Defendants have moved to dismiss the complaint, alleging that this court lacks subject matter jurisdiction because the complaint does not present a justiciable “case” or “controversy” within the meaning of Article III of the United States Constitution. Specifically, the defendants allege that the plaintiffs do not have standing because they have not alleged an actual or imminent injury, and that the matter is not ripe for adjudication because there is no pending or impending criminal prosecution of any of the plaintiffs based on the criminal provisions being challenged.

On August 9, 1995, the court heard oral argument on the Motion to Dismiss or for Summary Judgment on the Question of Jurisdiction. After review of the parties’ written submissions and consideration of the arguments presented at the hearing, the court concludes that it lacks subject matter jurisdiction and, accordingly, dismisses the case.

*492 II. Background

The plaintiffs are two nonprofit gun rights corporations, two federally licensed firearms dealers, three retired police officers, two firearms manufacturers, an ammunition feeding device manufacturer, and two individuals.
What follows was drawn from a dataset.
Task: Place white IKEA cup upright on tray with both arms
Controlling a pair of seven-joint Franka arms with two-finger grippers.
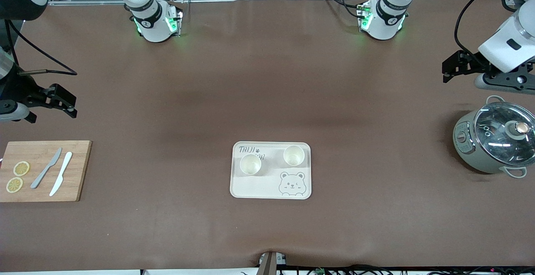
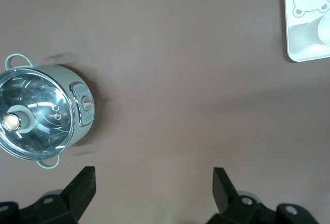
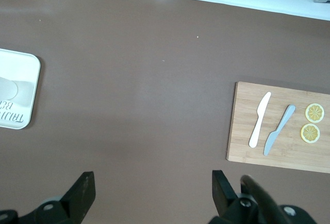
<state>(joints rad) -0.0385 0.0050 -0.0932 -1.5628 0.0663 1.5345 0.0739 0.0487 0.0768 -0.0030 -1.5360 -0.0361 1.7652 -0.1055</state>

The defendants are John Magaw, the director of the Bureau of Alcohol, Tobacco, and Firearms (“BATF”), and the United States of America.

There is no allegation in the complaint that any plaintiff has been or is currently being prosecuted under the statute. Rather, Plaintiffs aver that they “desire” and “wish” to engage in certain possibly prohibited activities but are “restrained” and “inhibited” from doing so. Plaintiffs allege that they “are unable and unwilling, in light of the serious penalties threatened for violation of the statute, to obtain and possess the firearms and large capacity ammunition feeding devices prohibited by the statute.” (para. 46). However, Plaintiffs also allege that they “will purchase, firearms, including those on the enumerated list of proscribed firearms.” (para. 66). The complaint further avers, “If they are prudent, and are unwilling to risk felony penalties, they must refrain from the manufacture, transfer or possession of firearms which, in fact, may be lawful.” (para. 58). Plaintiffs Olympic Arms and Calico Light Weapons Systems allege that they “involuntarily changed the names of their firearms” and “involuntarily ceased manufacturing firearms whose configuration might fit the generic criteria definition.” (para. 48).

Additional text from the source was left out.